Enfin, en ce qui concerne la revalorisation des soignants, en grande majorité des femmes, il faut souligner qu’ils sont souvent dévalorisés en raison même de cette féminisation. À qualification égale, les métiers du soin et de l’accompagnement sont bien moins rémunérés que ceux des secteurs dominés par les hommes. Prenons l’exemple des métiers de la petite enfance: parce que les femmes savent «naturellement» s’occuper des enfants, on considère qu’elles n’ont pas besoin de formation spécifique. Pourtant, le soin des enfants s’apprend, et cette compétence mérite une rémunération adéquate. De la même façon, la pénibilité du travail n’est pas reconnue dans les métiers du soin: si l’on aménage des conditions pour porter des sacs de ciment, il est tout aussi essentiel de le faire pour celles et ceux qui portent des personnes.

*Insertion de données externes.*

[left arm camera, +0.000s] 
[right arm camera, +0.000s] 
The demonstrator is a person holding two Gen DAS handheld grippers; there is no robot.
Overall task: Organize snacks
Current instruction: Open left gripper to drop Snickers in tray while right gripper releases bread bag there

Loïc Brelier, aide-soignant à l’hôpital Marchant: «Entre les fermetures de lits, les difficultés dans le médico-social et le recours massif aux entreprises privées, comment la CGT peut-elle mobiliser des professionnels comme moi, déjà épuisés?»

Sophie BINET: Je partage entièrement votre constat. Si les arrêts maladie augmentent dans la fonction publique hospitalière, c’est parce qu’ils deviennent souvent le dernier recours face à l’épuisement. Beaucoup de soignants y sont contraints, et le vivent douloureusement, car ils ont choisi ce métier par vocation, avec le sens du devoir au cœur de leur travail. Ce qui est particulièrement alarmant, c’est que cette situation crée une véritable crise pour la société tout entière. Le budget pour 2025 est d’ailleurs très inquiétant pour la santé, car il risque encore d’aggraver les difficultés des hôpitaux. Face à cette situation, la CGT, avec d’autres syndicats, a déposé un préavis de grève reconductible pour permettre la mobilisation. Mais il est vrai qu’elle est difficile à organiser. Les soignants sont souvent réquisitionnés, et la continuité des soins, commeleur attachement à leur métier, les freinent.

Dans ce contexte, une stratégie efficace est de mobiliser les usagers eux-mêmes. La santé publique est une priorité pour les citoyens. D’ailleurs lorsqu’on les interroge, ils placent la sauvegarde du service public de santé au premier rang de leurs préoccupations. L’ensemble de la population est donc particulièrement sensible à cette cause. Il reste encore un mois pour discuter du budget. D’ici là, il est essentiel de solliciter tous les parlementaires, députés et sénateurs, pour exiger des ajustements. Ils doivent venir sur le terrain, dans les services d’urgence et de psychiatrie, pour constater la réalité de la situation. À titre personnel, la situation de la santé est celle que je trouve la plus choquante.